Which Companies Will Make It Through

The short answer would be the ones with cash, a lower cost of capital, and pricing power.

Cash is king.

“He who holds the gold makes the rules.”

Those who have it are the ones who will come out the other side of this. Ones who don’t won’t survive.

Companies with cash to weather the economic storm will become bigger. Stronger. They’ll continue to gain economies of scale.

Take Starbucks, for example.

Many look at Starbucks as serving an overpriced cup of coffee.

Why buy a $5 latte when you can go to your local coffee shop across the street and get one for $3?

That was true before coffee started breaking out to 10-year highs.

Starbucks has $4 billion in cash on its balance sheet. It’s the rainy day fund should input (coffee, plastic, etc…) prices continue to rise… allowing it to insulate customers from higher prices should they so choose.

The local coffee shop doesn’t have that kind of money. They’re operating on thin profit margins already.

Small businesses can’t buy coffee in bulk. Nor paper or plastic. They don’t have scaled supply chains.

They can’t afford to raise wages commensurate with the market.

That’s why inflation is a small business killer. Their thin profit margins are getting thinner.

Starbucks has pricing power. Small business owners rarely do.

You know who can pay up for anything? Starbucks.

It’s why you’re seeing your local coffee shops raise prices faster than Starbucks. The five local coffee shops in our town now charge similar or higher prices than Starbucks.

Most people make choices based on cost, all things being equal. Outside of supporting your local businesses, Starbucks isn’t some overpriced coffee maker anymore.

Meanwhile, Starbucks has the global supply chain established. They have that $4 billion in cash on the balance sheet. Another $23 billion in property, plant, and equipment (PPE).
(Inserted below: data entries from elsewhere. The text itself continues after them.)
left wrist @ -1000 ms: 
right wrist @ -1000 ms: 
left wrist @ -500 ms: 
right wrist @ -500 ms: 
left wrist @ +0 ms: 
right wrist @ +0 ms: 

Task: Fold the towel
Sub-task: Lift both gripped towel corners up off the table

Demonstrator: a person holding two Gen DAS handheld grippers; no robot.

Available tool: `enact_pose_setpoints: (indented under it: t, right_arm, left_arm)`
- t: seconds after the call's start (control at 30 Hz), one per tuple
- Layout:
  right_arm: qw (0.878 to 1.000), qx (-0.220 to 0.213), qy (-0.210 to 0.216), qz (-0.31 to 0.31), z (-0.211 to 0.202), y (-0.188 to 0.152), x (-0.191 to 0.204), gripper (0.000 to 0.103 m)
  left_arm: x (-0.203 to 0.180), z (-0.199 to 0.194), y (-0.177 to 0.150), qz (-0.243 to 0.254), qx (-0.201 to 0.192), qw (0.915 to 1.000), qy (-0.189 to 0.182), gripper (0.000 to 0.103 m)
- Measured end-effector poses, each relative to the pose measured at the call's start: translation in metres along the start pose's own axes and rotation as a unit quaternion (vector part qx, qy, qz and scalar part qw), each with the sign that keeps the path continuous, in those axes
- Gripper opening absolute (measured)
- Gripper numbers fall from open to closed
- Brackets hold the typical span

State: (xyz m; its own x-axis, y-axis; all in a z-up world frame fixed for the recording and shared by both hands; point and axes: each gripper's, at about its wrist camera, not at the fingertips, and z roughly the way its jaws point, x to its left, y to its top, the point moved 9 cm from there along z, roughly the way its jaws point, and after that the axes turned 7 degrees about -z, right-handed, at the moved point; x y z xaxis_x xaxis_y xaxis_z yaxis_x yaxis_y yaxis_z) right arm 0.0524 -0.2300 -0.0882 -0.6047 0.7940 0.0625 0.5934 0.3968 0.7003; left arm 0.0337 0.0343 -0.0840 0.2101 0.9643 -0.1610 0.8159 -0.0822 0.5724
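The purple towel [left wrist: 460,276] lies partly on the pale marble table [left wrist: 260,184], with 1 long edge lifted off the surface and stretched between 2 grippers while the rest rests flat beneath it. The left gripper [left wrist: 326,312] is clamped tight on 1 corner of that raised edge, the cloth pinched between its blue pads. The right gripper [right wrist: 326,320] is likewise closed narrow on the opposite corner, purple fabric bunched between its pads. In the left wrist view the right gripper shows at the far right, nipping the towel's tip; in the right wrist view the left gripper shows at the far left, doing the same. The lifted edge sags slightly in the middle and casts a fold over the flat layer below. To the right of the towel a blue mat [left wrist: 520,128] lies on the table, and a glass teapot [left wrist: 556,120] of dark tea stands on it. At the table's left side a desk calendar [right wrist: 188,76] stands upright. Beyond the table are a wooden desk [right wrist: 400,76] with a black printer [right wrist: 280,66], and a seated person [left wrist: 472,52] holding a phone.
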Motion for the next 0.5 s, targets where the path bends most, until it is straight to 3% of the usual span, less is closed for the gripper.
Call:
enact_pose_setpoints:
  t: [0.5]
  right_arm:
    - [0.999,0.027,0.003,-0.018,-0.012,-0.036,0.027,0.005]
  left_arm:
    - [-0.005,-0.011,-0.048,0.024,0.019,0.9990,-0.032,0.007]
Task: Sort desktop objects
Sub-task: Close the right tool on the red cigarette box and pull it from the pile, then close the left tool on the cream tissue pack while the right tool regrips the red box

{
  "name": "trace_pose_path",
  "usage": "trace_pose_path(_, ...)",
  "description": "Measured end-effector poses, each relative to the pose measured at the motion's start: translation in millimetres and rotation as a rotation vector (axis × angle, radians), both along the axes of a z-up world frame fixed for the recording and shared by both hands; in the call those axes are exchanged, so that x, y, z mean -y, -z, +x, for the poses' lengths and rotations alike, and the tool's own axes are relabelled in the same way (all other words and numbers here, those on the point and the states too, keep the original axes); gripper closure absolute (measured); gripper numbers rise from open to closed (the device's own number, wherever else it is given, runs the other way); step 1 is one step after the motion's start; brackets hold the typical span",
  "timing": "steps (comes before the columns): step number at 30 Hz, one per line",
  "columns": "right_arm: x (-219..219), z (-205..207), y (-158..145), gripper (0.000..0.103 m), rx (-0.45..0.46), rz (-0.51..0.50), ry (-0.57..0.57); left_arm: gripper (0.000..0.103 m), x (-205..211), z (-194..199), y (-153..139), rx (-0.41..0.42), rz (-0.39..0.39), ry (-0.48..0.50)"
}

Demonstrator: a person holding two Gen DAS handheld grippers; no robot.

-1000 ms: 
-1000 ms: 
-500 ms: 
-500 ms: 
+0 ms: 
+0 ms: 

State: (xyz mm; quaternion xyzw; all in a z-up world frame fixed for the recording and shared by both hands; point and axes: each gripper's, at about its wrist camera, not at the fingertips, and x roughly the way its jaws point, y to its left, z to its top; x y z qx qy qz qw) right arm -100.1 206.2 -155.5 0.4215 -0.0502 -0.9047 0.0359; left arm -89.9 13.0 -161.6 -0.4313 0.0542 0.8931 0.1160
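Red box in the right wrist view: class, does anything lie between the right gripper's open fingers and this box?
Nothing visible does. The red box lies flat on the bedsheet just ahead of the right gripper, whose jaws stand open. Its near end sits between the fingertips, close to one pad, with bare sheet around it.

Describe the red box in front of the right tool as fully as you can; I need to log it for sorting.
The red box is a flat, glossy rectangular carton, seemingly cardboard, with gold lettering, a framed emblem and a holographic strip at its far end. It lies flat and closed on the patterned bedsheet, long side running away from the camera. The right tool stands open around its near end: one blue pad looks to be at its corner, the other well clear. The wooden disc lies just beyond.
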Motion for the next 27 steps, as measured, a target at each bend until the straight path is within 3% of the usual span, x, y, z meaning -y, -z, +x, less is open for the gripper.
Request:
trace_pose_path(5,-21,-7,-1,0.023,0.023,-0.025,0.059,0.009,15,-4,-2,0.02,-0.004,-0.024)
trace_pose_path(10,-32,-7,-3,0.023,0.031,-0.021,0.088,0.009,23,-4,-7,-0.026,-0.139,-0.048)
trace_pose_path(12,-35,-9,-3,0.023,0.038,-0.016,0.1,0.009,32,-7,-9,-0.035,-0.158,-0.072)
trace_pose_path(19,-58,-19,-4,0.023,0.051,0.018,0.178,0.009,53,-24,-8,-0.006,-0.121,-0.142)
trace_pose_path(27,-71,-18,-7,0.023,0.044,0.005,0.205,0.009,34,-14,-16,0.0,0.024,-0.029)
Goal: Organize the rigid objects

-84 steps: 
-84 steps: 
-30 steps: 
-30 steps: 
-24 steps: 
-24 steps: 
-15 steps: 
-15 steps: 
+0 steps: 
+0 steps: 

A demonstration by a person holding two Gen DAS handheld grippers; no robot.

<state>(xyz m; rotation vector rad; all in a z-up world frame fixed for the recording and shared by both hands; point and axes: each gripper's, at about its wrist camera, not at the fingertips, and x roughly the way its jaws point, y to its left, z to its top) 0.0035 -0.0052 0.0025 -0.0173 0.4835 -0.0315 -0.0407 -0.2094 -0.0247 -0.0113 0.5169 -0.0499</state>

And $1.8 billion in customer deposits on their mobile app.

(Customers who deposit money onto the Starbucks app go onto the liabilities side of the balance sheet. This is effectively free money as customers give Starbucks money upfront… which gives them the ability to spend it on anything in exchange for a cup of coffee, food item, merchandise, etc. at a later date.)

This allows them to borrow money much cheaper — should they need to.

So if you were a bank, who would you rather lend your money to?

Starbucks with $4 billion in cash. Another $23 billion in PPE. One of the most recognizable global brands. And $1.8 billion in customer deposits…

Or your local coffee shop down the street?

The answer is obvious.

So when times get tough, Starbucks has the lower cost of capital, too.

Therefore, if inflation remains high… Or if we are entering a recession… Starbucks is the survivor.

Apply this theory to any industry where the small business owner has to go up against the global behemoth.

Local grocery stores vs. Walmart.

Retail vs. Amazon.

Local auto part shops vs. AutoZone.

Local pizza shops vs. Domino’s.

Cheap stuff vs. Dollar General.

Consumers look for the cheapest prices — all things being equal.

Who has them?

Walmart. Amazon. AutoZone. Domino’s. Dollar General. Etc…

The behemoths have tons of cash on their balance sheet. They have a lower cost of capital. And they have pricing power.

So if times get tough… they’re the ones that can withstand the pain.

They’re the ones who will gobble up the market share when their smaller competitors go out of business due to inflation or recession.

Dog eat dog. The big get bigger.

Look through your own portfolio. Which companies are the ones fighting for their lives? And which are the behemoths?

Those are the ones that’ll manage to make it through this economic cycle.